§ **Exercise directions**
Produce word for word the lines of the data below running from the one that has "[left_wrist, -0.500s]" to the one that has "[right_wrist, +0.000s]", inclusive, and no others.

§ **Data excerpt**
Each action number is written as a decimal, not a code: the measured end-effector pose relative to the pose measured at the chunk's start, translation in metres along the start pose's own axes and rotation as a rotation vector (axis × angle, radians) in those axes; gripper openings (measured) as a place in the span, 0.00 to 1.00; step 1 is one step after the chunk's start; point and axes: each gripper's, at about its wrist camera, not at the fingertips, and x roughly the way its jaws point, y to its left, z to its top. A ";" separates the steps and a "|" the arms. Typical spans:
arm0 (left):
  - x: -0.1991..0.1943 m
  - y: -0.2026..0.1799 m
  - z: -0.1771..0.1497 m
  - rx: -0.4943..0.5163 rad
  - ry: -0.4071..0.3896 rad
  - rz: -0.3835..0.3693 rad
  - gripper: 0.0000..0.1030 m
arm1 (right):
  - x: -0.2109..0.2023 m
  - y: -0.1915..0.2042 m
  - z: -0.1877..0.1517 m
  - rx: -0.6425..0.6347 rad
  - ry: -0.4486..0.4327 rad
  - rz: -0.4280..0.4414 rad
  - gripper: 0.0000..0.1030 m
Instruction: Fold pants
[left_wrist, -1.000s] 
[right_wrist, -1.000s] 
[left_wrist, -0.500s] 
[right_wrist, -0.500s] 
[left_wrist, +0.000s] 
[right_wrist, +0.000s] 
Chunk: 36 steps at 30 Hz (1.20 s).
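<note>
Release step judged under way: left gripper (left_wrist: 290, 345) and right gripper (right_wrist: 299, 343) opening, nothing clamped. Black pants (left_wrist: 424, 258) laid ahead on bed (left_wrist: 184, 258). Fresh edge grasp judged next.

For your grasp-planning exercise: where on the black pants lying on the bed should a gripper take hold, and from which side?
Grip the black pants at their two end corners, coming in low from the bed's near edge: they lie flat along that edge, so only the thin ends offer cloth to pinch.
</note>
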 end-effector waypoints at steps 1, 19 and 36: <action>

§ **Response to this task**
[left_wrist, -0.500s] 
[right_wrist, -0.500s] 
[left_wrist, +0.000s] 
[right_wrist, +0.000s] 

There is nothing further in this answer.